Diriwayatkan dari Ummu Athiyah, ia berkata:
“Saya turut
berperang bersama Rasulullah SAW sebanyak tujuh kali, saya tinggal di
tenda-tenda mereka, membuatkan mereka makanan, mengobati yang terluka, dan
merawat yang sakit.”
Imam Muslim
juga meriwayatkan dari Anas:
“Bahwa
Aisyah dan Ummu Sulaim pada waktu perang Uhud sangat cekatan membawa qirbah
(tempat air) di punggungnya kemudian menuangkannya ke mulut orang-orang, lalu
mengisinya lagi.”
Aisyah RA
yang waktu itu sedang berusia belasan tahun menepis anggapan orang-orang yang
mengatakan bahwa keikutsertaan kaum wanita dalam perang itu terbatas bagi
mereka yang telah lanjut usia.
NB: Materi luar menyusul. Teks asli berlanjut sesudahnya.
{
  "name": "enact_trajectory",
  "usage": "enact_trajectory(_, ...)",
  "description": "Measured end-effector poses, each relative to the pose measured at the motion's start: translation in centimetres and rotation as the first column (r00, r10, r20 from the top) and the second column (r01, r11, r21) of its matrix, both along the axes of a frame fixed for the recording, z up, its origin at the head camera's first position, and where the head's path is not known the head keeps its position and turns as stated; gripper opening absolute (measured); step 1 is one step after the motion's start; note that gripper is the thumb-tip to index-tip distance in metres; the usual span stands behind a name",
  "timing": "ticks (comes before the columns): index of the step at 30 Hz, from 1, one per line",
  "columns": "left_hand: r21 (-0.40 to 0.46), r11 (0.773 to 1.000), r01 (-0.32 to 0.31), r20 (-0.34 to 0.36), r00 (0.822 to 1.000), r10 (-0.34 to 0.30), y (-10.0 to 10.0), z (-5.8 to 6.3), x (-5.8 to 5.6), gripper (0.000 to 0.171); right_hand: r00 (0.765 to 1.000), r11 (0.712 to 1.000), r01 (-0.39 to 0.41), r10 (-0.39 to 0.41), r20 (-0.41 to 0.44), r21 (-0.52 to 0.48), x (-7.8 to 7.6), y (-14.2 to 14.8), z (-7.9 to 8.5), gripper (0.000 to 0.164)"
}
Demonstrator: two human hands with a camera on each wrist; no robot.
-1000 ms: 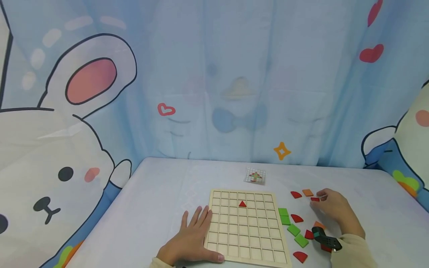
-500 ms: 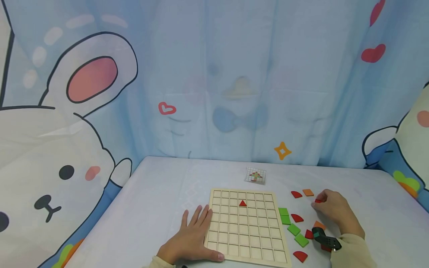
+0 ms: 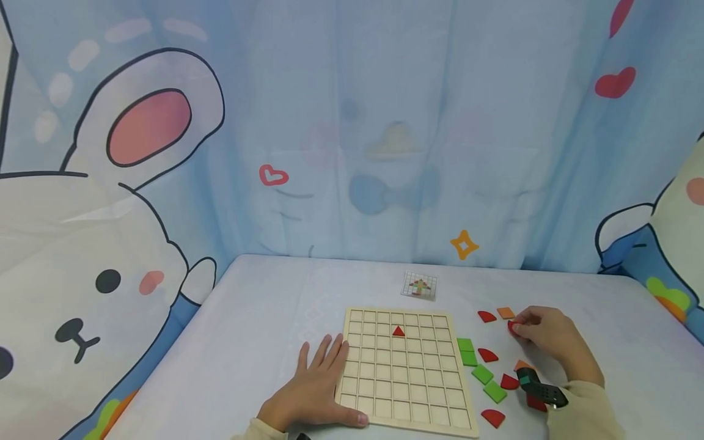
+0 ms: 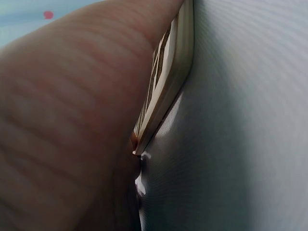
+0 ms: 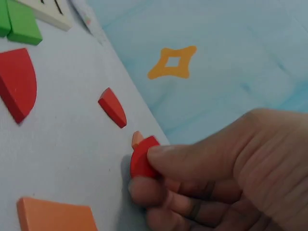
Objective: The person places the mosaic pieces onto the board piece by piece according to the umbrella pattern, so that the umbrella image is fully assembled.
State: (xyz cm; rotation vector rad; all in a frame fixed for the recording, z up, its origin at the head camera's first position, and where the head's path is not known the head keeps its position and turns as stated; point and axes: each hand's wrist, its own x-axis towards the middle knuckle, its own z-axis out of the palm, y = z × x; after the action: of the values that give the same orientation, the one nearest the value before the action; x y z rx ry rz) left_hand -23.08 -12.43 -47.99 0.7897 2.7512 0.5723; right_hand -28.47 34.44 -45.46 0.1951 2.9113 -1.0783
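Note:
My right hand (image 3: 552, 333) pinches a red quarter-circle tile (image 5: 143, 159) between thumb and fingers, over the table at the right. My left hand (image 3: 315, 391) lies with fingers spread along the left edge of a wooden grid board (image 3: 407, 373), its thumb at the front left corner. A red triangle tile (image 3: 398, 331) sits in one cell near the board's far side. In the left wrist view the hand (image 4: 72, 110) covers much of the board's edge (image 4: 183, 57).
Right of the board lie several green square tiles (image 3: 482, 373), red quarter-circle tiles (image 3: 493, 418) and orange tiles (image 3: 505, 313). A pattern card (image 3: 419, 285) lies beyond the board. A printed curtain (image 3: 385, 153) hangs behind the table (image 3: 275, 305).
My right hand has pinched the red tile and turned it up, so that more of its face shows beside the thumb. The left hand has stayed at the board's edge.

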Motion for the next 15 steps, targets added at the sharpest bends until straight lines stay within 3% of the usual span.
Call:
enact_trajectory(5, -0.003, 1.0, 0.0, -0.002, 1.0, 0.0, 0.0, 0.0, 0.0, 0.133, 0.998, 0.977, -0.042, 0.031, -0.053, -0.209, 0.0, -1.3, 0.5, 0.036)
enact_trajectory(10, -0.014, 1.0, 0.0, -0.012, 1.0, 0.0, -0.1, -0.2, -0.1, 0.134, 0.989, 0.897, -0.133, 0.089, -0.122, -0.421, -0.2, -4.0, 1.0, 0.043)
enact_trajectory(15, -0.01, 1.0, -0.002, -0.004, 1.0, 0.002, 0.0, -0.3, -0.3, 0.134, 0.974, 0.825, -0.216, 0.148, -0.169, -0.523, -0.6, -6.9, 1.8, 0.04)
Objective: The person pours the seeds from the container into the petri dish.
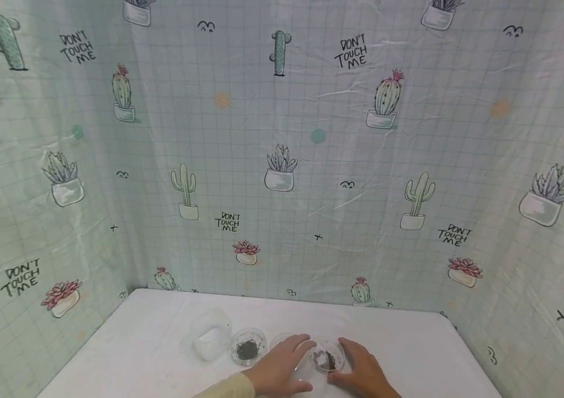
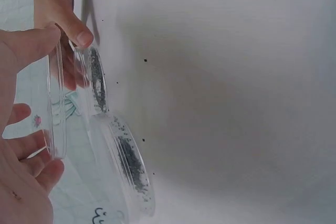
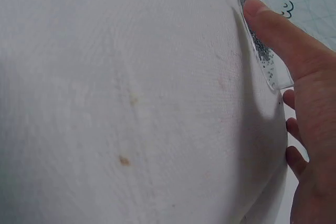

Anggapan ini tidak dapat diterima, dan apa yang
dapat diperbuat wanita-wanita yang telah berusia lanjut dalam situasi dan
kondisi yang menuntut kemampuan fisik dan psikis sekaligus?
Imam Ahmad
meriwayatkan bahwa enam orang wanita mukmin turut serta dengan pasukan yang
mengepung Khaibar. Mereka memungut anak-anak panah, mengadoni tepung, mengobati
yang sakit, mengepang rambut, turut berperang di jalan Allah, dan Nabi saw
memberi mereka bagian dari rampasan perang.
Bahkan
terdapat riwayat yang shahih yang menceritakan bahwa sebagian istri para
sahabat ada yang turut serta dalam peperangan Islam dengan memanggul senjata,
ketika ada kesempatan bagi mereka. Sudah dikenal bagaimana yang dilakukan Ummu
Ammarah Nusaibah binti Ka’ab dalam perang Uhud, sehingga Nabi SAW bersabda
mengenai dia, “Sungguh kedudukannya lebih baik daripada si Fulan dan si Fulan.”
Demikian pula
Ummu Sulaim menghunus badik pada waktu perang Hunain untuk menusuk perut musuh
yang mendekat kepadanya.
Imam Muslim
meriwayatkan dari Anas, anaknya (anak Ummu Sulaim) bahwa Ummu Sulaim menghunus
badik pada waktu perang Hunain, maka Anas menyertainya. Kemudian suami Ummu
Sulaim Abu Thalhah, melihatnya lantas berkata, “Wahai Rasulullah, ini Ummu
Sulaim membawa badik.” Lalu Rasulullah SAW bertanya kepada Ummu Sulaim, “Untuk
apa badik ini? Ia menjawab, “Saya mengambilnya, apabila ada salah seorang
musyrik mendekati saya akan saya tusuk perutnya dengan badik ini.” Kemudian
Rasulullah SAW tertawa.5
Imam Bukhari
telah membuat bab tersendiri di dalam Shahih-nya mengenai peperangan yang
dilakukan kaum wanita.
Ambisi kaum
wanita muslimah pada zaman Nabi SAW untuk turut perang tidak hanya peperangan
dengan negara-negara tetangga atau yang berdekatan dengan negeri Arab seperti
Khaibar dan Hunain saja tetapi mereka juga ikut melintasi lautan dan ikut
menaklukkan daerah-daerah yang jauh guna menyampaikan risalah Islam.
Diriwayatkan
dalam Shahih Bukhari dan Muslim dari Anas bahwa pada suatu hari Rasulullah SAW
tidur siang di sisi Ummu Haram binti Mulhan – bibi Anas – kemudian beliau
bangun seraya tertawa. Lalu Ummu Haram bertanya, “Mengapa engkau tertawa, wahai
Rasulullah?” Beliau bersabda, “Ada beberapa orang dari umatku yang
diperlihatkan kepadaku berperang fi sabilillah. Mereka menyeberangi lautan
seperti raja-raja naik kendaraan.” Ummu Haram berkata, “Wahai Rasulullah,
doakanlah kepada Allah agar Dia menjadikan saya termasuk di antara mereka.”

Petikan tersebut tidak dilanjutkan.